- TASK OBJECTIVE: Your task is to reproduce exactly the lines that run from the beginning of the data through the line where "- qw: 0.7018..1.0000" appears.

- RECORDS TO PROCESS:
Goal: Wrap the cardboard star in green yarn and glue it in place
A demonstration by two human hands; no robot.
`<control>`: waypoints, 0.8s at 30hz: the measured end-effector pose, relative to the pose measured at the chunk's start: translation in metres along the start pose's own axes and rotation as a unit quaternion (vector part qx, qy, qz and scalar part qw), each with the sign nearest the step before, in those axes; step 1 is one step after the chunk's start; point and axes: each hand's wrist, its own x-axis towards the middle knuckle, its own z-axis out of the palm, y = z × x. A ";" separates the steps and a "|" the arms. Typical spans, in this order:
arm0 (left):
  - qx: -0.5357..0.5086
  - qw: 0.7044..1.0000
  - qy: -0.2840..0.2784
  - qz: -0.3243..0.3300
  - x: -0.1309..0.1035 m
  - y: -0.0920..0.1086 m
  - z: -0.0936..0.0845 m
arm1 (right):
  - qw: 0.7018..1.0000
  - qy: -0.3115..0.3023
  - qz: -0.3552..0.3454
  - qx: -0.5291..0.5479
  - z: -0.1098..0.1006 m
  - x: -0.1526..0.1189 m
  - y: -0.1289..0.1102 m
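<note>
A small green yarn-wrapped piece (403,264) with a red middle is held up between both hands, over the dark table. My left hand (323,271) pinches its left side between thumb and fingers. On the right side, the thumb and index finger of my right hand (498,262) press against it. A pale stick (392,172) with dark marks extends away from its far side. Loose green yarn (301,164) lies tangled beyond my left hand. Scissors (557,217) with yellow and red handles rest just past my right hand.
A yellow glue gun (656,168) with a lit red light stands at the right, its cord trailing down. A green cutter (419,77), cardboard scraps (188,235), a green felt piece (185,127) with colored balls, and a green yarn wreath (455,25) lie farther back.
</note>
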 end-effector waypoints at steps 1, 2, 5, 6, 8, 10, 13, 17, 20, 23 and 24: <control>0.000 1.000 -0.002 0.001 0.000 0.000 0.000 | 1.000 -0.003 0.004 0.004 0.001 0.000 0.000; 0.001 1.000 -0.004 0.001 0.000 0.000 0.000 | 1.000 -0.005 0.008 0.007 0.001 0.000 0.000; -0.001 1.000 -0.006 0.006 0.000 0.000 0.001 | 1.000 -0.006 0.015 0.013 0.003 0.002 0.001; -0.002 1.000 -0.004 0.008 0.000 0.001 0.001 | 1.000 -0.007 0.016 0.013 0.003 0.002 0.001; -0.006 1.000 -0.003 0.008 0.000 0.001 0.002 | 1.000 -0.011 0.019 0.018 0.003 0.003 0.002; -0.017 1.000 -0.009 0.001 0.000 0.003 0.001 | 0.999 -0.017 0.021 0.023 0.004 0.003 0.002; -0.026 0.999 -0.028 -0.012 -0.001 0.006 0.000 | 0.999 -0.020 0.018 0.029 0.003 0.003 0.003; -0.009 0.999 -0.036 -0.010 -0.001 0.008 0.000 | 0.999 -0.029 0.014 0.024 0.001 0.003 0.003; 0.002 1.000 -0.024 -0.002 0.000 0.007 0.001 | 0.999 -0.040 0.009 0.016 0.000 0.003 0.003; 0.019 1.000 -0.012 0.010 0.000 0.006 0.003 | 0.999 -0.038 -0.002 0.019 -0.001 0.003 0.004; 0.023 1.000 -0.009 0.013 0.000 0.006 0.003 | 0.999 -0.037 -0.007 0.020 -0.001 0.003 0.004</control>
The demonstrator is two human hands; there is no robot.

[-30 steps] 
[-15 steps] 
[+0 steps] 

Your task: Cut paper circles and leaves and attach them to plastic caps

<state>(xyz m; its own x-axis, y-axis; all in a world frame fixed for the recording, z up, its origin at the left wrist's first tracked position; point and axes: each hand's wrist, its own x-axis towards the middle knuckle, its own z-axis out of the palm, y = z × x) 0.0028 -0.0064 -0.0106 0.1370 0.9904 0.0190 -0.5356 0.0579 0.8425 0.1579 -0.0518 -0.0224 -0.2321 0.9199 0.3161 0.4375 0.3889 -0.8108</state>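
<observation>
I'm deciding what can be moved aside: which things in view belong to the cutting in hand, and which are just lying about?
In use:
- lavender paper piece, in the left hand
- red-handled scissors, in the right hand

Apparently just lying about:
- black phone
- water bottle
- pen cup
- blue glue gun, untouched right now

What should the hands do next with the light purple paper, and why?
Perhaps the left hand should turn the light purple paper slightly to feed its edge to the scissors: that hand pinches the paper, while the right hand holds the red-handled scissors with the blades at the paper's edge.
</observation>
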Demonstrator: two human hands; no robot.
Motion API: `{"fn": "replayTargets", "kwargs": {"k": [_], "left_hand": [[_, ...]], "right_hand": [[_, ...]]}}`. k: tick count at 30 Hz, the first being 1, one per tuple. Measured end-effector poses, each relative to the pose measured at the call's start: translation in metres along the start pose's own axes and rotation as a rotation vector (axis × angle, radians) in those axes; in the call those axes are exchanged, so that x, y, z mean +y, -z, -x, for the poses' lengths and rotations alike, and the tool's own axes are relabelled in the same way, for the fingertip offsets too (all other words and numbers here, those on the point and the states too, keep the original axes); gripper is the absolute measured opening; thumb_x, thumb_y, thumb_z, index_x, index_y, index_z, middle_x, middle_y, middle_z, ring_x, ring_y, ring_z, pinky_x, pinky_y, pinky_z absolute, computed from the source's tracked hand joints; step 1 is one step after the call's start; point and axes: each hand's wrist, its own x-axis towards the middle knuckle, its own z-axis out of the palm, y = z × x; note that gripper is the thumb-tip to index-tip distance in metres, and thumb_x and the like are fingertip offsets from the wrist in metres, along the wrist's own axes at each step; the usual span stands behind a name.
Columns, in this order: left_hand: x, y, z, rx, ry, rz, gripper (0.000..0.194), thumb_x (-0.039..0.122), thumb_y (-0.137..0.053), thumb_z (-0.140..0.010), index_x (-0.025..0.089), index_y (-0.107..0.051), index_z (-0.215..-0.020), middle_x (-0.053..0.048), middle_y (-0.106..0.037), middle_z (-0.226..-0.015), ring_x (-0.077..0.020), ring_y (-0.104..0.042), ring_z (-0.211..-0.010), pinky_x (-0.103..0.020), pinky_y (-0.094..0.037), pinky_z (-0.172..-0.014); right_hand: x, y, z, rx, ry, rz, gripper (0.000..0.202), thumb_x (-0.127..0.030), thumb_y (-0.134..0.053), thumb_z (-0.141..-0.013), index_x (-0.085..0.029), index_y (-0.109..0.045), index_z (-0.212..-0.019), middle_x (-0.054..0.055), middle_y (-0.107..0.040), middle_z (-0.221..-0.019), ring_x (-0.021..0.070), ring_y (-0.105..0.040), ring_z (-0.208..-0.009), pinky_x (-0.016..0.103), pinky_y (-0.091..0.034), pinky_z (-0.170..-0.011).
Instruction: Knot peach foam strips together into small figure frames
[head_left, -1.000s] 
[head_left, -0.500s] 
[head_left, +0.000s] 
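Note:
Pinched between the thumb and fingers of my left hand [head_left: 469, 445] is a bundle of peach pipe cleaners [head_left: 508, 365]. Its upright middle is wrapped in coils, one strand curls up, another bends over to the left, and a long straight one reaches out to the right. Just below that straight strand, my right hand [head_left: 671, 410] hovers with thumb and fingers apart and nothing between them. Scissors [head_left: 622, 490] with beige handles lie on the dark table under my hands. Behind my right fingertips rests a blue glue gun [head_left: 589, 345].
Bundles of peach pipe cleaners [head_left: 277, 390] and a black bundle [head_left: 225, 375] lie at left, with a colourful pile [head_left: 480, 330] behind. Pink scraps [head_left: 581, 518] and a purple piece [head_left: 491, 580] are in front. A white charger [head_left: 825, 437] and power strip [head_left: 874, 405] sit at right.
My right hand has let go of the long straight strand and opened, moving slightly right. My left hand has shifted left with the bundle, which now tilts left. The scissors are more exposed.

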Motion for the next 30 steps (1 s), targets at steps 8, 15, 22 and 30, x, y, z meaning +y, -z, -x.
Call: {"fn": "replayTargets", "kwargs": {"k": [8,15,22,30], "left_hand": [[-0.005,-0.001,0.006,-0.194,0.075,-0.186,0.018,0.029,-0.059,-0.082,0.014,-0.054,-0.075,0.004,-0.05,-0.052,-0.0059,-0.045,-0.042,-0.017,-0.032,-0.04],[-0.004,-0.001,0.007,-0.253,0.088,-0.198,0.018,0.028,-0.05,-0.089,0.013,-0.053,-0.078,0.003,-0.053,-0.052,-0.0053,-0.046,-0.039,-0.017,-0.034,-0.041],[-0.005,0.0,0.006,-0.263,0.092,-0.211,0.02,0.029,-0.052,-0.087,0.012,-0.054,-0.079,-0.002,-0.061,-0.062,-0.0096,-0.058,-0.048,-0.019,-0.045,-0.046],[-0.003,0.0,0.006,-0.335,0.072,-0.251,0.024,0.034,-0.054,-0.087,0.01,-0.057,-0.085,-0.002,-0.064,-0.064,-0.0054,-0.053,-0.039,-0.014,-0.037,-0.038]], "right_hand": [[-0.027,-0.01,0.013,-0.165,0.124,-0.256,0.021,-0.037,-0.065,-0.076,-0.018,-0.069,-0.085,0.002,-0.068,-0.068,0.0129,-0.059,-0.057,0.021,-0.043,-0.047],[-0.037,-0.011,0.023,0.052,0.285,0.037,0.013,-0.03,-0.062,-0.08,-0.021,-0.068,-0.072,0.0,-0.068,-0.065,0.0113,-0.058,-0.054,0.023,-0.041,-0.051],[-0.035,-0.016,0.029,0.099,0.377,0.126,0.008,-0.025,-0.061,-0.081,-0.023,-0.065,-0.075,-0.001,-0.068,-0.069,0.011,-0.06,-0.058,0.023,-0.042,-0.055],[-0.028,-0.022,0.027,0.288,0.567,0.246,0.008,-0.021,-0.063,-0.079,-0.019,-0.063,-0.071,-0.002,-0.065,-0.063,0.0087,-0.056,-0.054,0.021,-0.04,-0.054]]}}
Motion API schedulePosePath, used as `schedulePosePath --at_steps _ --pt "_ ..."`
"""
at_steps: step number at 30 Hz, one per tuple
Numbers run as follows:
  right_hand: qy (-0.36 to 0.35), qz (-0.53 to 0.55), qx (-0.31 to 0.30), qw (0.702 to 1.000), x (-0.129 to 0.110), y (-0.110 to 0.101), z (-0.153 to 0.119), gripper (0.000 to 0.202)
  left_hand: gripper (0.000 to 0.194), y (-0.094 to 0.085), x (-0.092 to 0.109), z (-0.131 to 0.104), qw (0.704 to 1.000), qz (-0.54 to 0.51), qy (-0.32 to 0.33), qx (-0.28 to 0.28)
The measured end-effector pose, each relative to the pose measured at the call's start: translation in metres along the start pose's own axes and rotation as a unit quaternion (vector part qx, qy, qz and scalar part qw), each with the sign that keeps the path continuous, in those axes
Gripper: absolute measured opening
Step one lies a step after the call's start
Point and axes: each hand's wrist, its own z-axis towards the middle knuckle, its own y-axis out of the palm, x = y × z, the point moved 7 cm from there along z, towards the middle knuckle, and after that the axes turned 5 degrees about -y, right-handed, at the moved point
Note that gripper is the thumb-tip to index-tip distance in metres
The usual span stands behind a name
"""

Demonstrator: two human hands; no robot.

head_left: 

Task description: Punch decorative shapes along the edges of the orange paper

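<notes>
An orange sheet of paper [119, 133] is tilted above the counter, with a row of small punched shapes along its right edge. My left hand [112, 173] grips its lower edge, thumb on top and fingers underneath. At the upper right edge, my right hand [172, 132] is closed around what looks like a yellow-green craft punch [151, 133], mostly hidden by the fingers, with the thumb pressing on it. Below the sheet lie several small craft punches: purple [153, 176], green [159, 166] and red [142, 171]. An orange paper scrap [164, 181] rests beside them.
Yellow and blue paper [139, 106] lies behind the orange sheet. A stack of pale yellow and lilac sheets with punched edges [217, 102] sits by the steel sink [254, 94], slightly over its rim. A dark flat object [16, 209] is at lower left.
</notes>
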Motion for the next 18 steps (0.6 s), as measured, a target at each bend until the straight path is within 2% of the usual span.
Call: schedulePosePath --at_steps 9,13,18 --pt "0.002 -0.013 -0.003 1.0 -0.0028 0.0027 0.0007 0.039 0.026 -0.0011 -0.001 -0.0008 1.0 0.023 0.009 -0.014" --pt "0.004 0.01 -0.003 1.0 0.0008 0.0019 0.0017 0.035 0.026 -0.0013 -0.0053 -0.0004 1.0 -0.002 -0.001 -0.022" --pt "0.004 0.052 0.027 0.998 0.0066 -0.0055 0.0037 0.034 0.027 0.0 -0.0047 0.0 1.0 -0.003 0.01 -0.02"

- ANSWER BOX:
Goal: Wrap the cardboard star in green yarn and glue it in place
A demonstration by two human hands; no robot.
`<control>`: waypoints, 0.8s at 30hz: the measured end-effector pose, relative to the pose measured at the chunk's start: translation in metres along the start pose's own axes and rotation as a unit quaternion (vector part qx, qy, qz and scalar part qw), each with the sign nearest the step before, in those axes; step 1 is one step after the chunk's start; point and axes: each hand's wrist, its own x-axis towards the middle knuckle, its own z-axis out of the palm, y = z × x. A ";" separates the steps and a "|" the arms. Typical spans, in this order:
arm0 (left):
  - qx: -0.5357..0.5086
  - qw: 0.7044..1.0000
  - qy: -0.2840..0.2784
  - qz: -0.3243..0.3300
  - x: -0.1309..0.1035 m
  - y: -0.0920..0.1086 m
  - z: -0.0936..0.0845 m
arm1 (right):
  - qw: 0.7018..1.0000

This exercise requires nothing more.